Task directions. Return all the lines below exactly. Any picture among them is omitted.

--- Records shown ---

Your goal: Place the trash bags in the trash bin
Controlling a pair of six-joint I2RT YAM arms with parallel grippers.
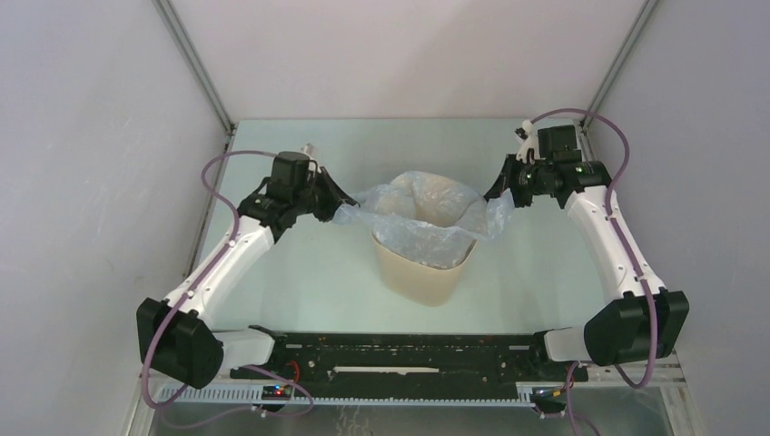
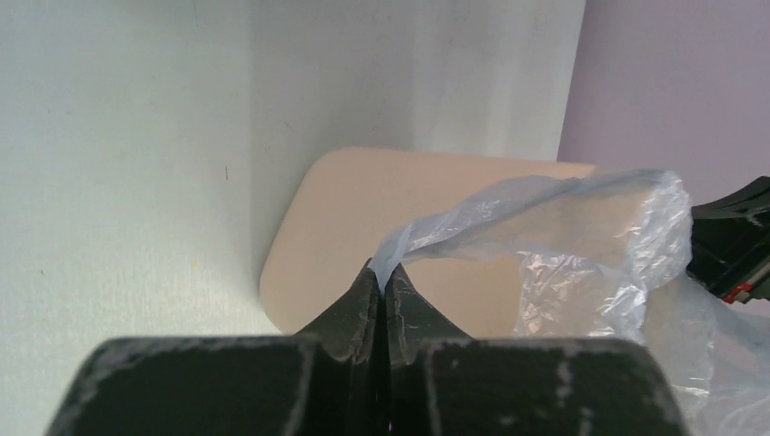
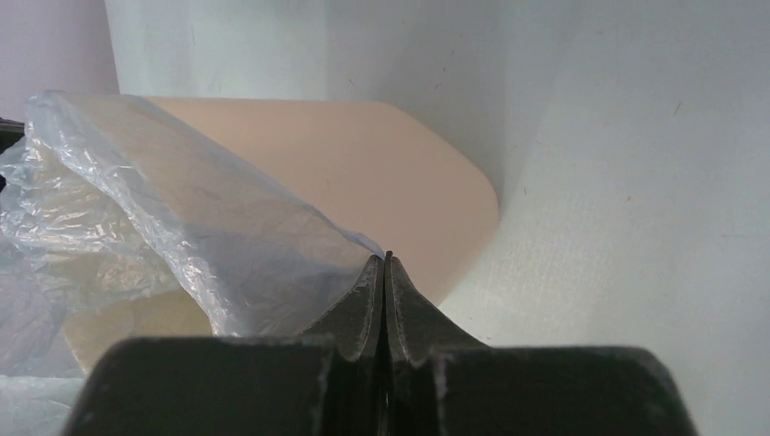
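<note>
The beige trash bin stands upright mid-table. The pale blue-grey trash bag is stretched across its mouth, its middle sagging inside the bin. My left gripper is shut on the bag's left edge, left of the bin. My right gripper is shut on the bag's right edge, right of the bin. In the left wrist view the shut gripper pinches the film above the bin. In the right wrist view the shut gripper pinches the film over the bin.
Grey enclosure walls stand close on the left, back and right. A metal post rises at the back left corner and another post at the back right. The arm bases and a black rail line the near edge.
</note>
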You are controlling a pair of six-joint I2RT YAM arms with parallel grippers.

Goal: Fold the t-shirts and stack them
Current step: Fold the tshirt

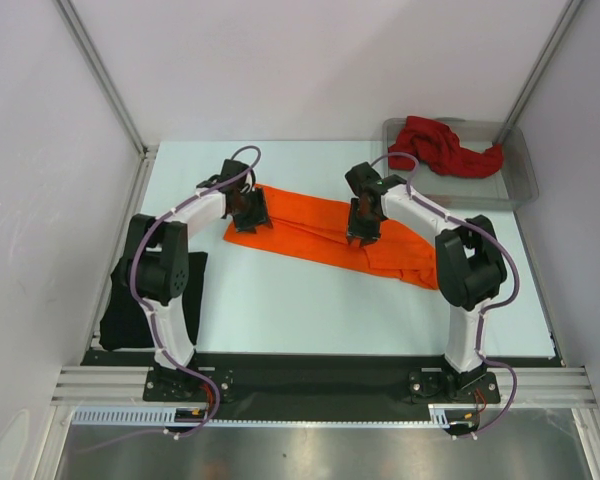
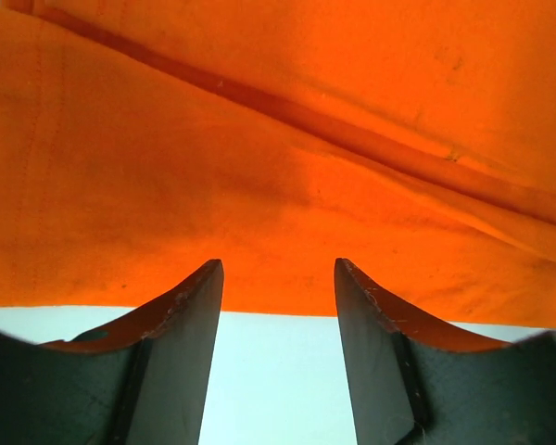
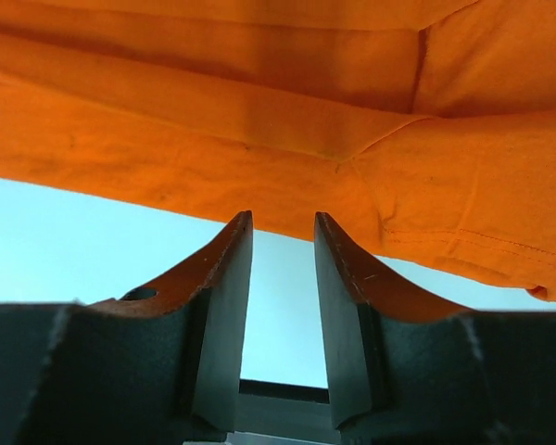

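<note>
The orange t-shirt lies folded into a long band across the middle of the table. My left gripper stands over its left end, open and empty; in the left wrist view its tips reach the near edge of the orange cloth. My right gripper stands over the band right of centre, open and empty, its tips at the cloth's near edge. The dark red t-shirt lies crumpled in the tray. The black t-shirt lies at the left edge, partly behind the left arm.
A clear grey plastic tray stands at the back right corner. White walls and metal frame posts close the table on three sides. The arm bases are bolted to a black rail at the near edge.
</note>
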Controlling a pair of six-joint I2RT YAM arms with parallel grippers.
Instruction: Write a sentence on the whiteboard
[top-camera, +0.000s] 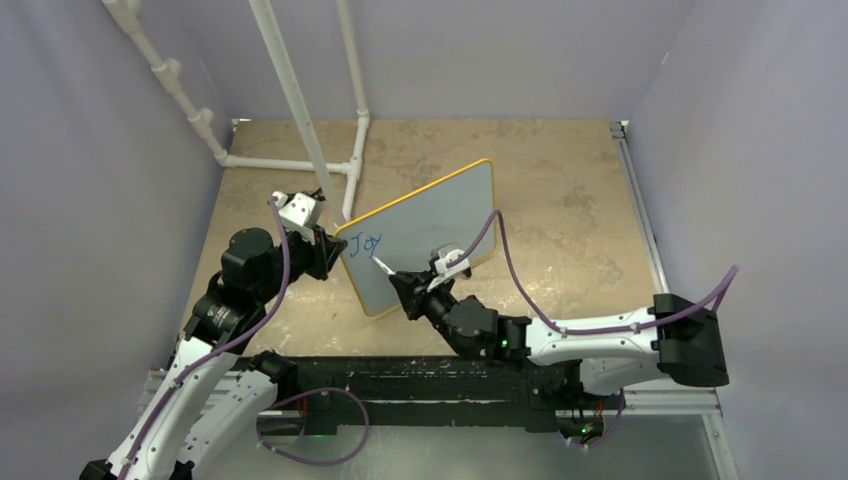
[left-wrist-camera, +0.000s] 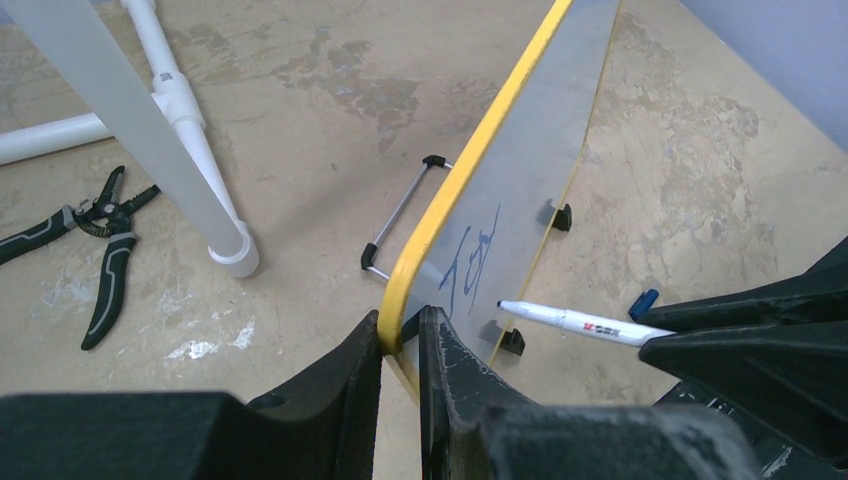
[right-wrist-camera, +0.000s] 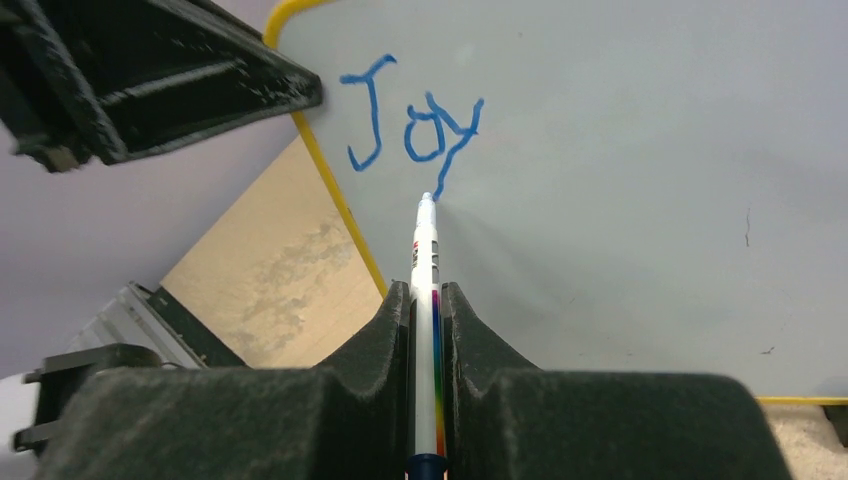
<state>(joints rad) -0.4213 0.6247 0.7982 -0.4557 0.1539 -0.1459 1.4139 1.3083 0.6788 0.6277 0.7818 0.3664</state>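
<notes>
The whiteboard (top-camera: 440, 215), white with a yellow rim, stands tilted on the table. My left gripper (top-camera: 335, 252) is shut on its rim at the near left corner; in the left wrist view the gripper (left-wrist-camera: 400, 325) has the yellow edge (left-wrist-camera: 405, 290) pinched between its fingers. The sentence (right-wrist-camera: 410, 125) reads only "Joy" in blue, also visible as the sentence (top-camera: 368, 243). My right gripper (right-wrist-camera: 427, 295) is shut on a white marker (right-wrist-camera: 425, 250), whose tip sits at the lower end of the y's tail. From the left wrist, the marker (left-wrist-camera: 580, 322) points at the whiteboard (left-wrist-camera: 540, 170).
A white PVC pipe frame (top-camera: 300, 110) stands behind and left of the board, one leg (left-wrist-camera: 190, 130) close to it. Black pliers (left-wrist-camera: 100, 240) lie on the table at the left. A blue cap (left-wrist-camera: 643, 300) lies near the board's front. The board's wire stand (left-wrist-camera: 400, 215) juts out behind.
</notes>
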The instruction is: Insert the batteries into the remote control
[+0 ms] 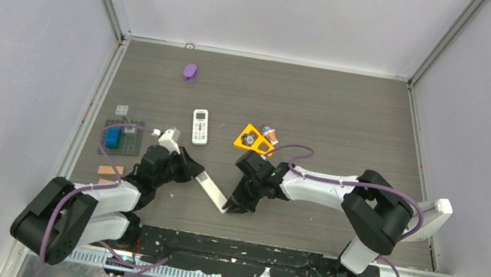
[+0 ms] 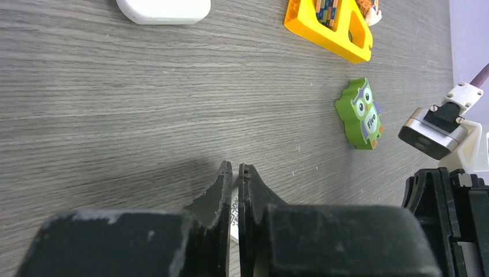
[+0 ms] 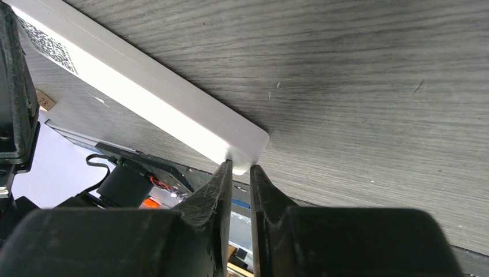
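Left gripper [image 2: 235, 168] clenched on one end of the long white remote control [image 1: 211, 192], with a sliver of its label pinched between the jaws. Right gripper [image 3: 239, 167] grasps the opposite end corner, at 4 o'clock from the left one. The remote runs slantwise low over the grey worktop [image 1: 352, 119]; lifted or resting, cannot tell. A small white remote [image 1: 199, 127] is at 12 o'clock of the left gripper. A yellow triangle piece [image 1: 255, 140] is at 12 o'clock of the right gripper. A green owl block [image 2: 360, 114] lies nearby, untouched.
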Robot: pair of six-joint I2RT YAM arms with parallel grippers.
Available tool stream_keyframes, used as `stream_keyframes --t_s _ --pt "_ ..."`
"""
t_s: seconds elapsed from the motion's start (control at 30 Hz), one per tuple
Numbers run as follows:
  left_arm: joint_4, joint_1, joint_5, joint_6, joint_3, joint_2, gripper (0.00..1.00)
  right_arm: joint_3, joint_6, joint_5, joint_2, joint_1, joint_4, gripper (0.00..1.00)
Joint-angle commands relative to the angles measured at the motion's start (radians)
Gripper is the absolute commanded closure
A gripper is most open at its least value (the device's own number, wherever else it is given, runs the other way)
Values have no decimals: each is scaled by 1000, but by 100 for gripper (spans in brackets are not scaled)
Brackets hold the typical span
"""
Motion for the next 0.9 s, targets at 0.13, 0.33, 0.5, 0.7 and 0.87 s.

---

Result.
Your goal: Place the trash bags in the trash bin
Controlling a pair of six-joint I2RT YAM arms with parallel grippers.
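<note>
The beige trash bin stands upright mid-table. The pale blue-grey trash bag is stretched across its mouth, its middle sagging inside the bin. My left gripper is shut on the bag's left edge, left of the bin. My right gripper is shut on the bag's right edge, right of the bin. In the left wrist view the shut gripper pinches the film above the bin. In the right wrist view the shut gripper pinches the film over the bin.
Grey enclosure walls stand close on the left, back and right. A metal post rises at the back left corner and another post at the back right. The arm bases and a black rail line the near edge.
</note>
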You are controlling a pair of six-joint I2RT YAM arms with parallel grippers.

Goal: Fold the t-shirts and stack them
Current step: Fold the tshirt


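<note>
The orange t-shirt lies folded into a long band across the middle of the table. My left gripper stands over its left end, open and empty; in the left wrist view its tips reach the near edge of the orange cloth. My right gripper stands over the band right of centre, open and empty, its tips at the cloth's near edge. The dark red t-shirt lies crumpled in the tray. The black t-shirt lies at the left edge, partly behind the left arm.
A clear grey plastic tray stands at the back right corner. White walls and metal frame posts close the table on three sides. The arm bases are bolted to a black rail at the near edge.
</note>
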Controlling a pair of six-joint I2RT YAM arms with parallel grippers.
Instruction: Write a sentence on the whiteboard
[top-camera, +0.000s] 
[left-wrist-camera, +0.000s] 
[right-wrist-camera, +0.000s] 
<state>(joints rad) -0.4213 0.6247 0.7982 -0.4557 0.1539 -0.1459 1.4139 1.3083 0.6788 0.6277 0.7818 0.3664</state>
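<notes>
The whiteboard (top-camera: 440, 215), white with a yellow rim, stands tilted on the table. My left gripper (top-camera: 335, 252) is shut on its rim at the near left corner; in the left wrist view the gripper (left-wrist-camera: 400, 325) has the yellow edge (left-wrist-camera: 405, 290) pinched between its fingers. The sentence (right-wrist-camera: 410, 125) reads only "Joy" in blue, also visible as the sentence (top-camera: 368, 243). My right gripper (right-wrist-camera: 427, 295) is shut on a white marker (right-wrist-camera: 425, 250), whose tip sits at the lower end of the y's tail. From the left wrist, the marker (left-wrist-camera: 580, 322) points at the whiteboard (left-wrist-camera: 540, 170).
A white PVC pipe frame (top-camera: 300, 110) stands behind and left of the board, one leg (left-wrist-camera: 190, 130) close to it. Black pliers (left-wrist-camera: 100, 240) lie on the table at the left. A blue cap (left-wrist-camera: 643, 300) lies near the board's front. The board's wire stand (left-wrist-camera: 400, 215) juts out behind.
</notes>
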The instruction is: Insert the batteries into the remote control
[+0 ms] 
[+0 ms] 
[+0 ms] 
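Left gripper [image 2: 235, 168] clenched on one end of the long white remote control [image 1: 211, 192], with a sliver of its label pinched between the jaws. Right gripper [image 3: 239, 167] grasps the opposite end corner, at 4 o'clock from the left one. The remote runs slantwise low over the grey worktop [image 1: 352, 119]; lifted or resting, cannot tell. A small white remote [image 1: 199, 127] is at 12 o'clock of the left gripper. A yellow triangle piece [image 1: 255, 140] is at 12 o'clock of the right gripper. A green owl block [image 2: 360, 114] lies nearby, untouched.
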Robot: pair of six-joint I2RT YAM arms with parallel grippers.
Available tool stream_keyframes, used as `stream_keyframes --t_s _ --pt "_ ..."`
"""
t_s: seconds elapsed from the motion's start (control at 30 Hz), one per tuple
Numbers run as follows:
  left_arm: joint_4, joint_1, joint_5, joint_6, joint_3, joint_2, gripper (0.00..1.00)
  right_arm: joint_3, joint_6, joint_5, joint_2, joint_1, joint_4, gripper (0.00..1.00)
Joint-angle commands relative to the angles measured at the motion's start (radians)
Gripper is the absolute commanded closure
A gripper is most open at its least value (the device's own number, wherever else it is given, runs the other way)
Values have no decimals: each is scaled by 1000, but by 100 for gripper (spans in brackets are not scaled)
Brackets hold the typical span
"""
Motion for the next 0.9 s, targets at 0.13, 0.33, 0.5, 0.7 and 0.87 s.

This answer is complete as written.